The Cyberspace Administration of China (CAC), the central government’s internet censor, is drafting a policy framework which, once formulated will be used for regulating blockchain projects in the country.

The CAC’s draft called “The Regulation for Managing Blockchain Information Services” will be thrown open to the public for feedback who will have until Nov 2 to give it the thumbs up before it moves to the next level of state approval by the country’s regulators.

The new regulation, when established, will apply specifically to both individual and institutional providers of blockchain services, whether by laptop or mobile, referring to providers as “entities or nodes”

The draft currently contains 23 proposals, including one which determines that any public offerings by a provider must be registered with the CAC within 10 days including details like company name, service type, and server address. Experts in China suggest that supernodes of certain blockchain networks could be affected. Jiang Zhuo’er, founder of the BTC.TOP mining pool commented on the proposed regulations:

“For example, each of the 21 supernodes of the EOS network is operated by a company or an individual. As such, they must be fully compliant.”

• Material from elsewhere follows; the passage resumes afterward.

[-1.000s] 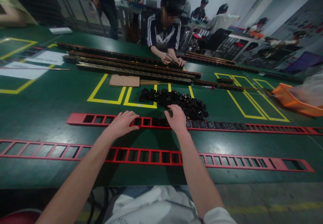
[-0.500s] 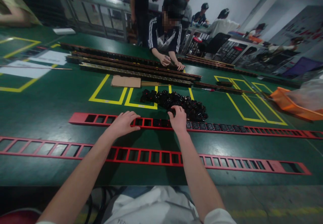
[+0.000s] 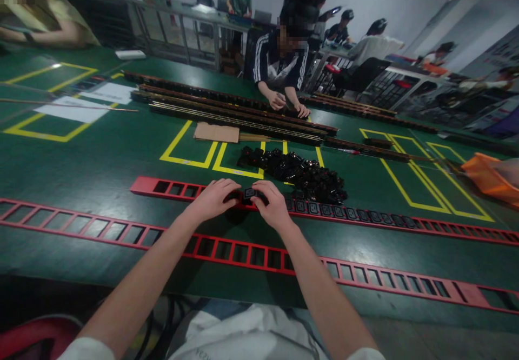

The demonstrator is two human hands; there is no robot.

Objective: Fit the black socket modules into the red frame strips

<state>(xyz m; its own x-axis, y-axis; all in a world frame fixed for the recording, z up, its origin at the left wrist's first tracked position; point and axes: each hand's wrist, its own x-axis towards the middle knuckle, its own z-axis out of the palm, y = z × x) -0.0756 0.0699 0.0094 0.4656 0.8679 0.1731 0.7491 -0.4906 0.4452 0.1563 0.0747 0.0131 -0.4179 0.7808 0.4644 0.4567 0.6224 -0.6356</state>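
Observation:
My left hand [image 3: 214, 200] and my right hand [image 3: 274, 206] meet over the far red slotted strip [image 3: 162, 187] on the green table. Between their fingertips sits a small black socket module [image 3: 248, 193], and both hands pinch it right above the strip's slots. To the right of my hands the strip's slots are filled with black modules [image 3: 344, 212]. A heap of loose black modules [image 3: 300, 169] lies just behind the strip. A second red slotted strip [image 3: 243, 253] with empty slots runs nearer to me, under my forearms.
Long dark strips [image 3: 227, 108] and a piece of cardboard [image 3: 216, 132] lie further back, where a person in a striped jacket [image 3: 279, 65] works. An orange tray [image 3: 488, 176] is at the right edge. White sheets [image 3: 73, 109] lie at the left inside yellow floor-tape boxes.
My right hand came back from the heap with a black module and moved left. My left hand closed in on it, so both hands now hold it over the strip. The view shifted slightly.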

The new regulations would have a broad range, also incorporating news reporting, publishing, education, and pharmaceutical services, which would all be required to obtain licenses before registering with the CAC. Unsurprisingly the draft stipulates that DLT cannot be used to disseminate content deemed prohibited by the Chinese authorities. The #Metoo movement had managed to bypass government controls via DLT, a fact clearly not lost on officials when drafting the new rules.

Protection for user security and against fraud is another feature of the 23 proposals, with the CAC proposing KYC measures that would gather national identification numbers or mobile phone numbers of clients, stating:

“Service providers must store the logs and content published by users of their blockchain services for six months and provide this information to law enforcement when required,” the draft policy proposed.

The Blockchain Technology and Industry Development Forum (CBD Forum) of CESI want to draft three new blockchain standards by the end of 2018, with a possible release in 2019. CBD Forum has been largely responsible for drawing up guidelines for blockchain development in China, having so far published “China Blockchain Technology and Application Development White Paper (2016)” and “Reference Architecture of Blockchain” standards under instruction from MIIT (Ministry of Industry and Information Technology).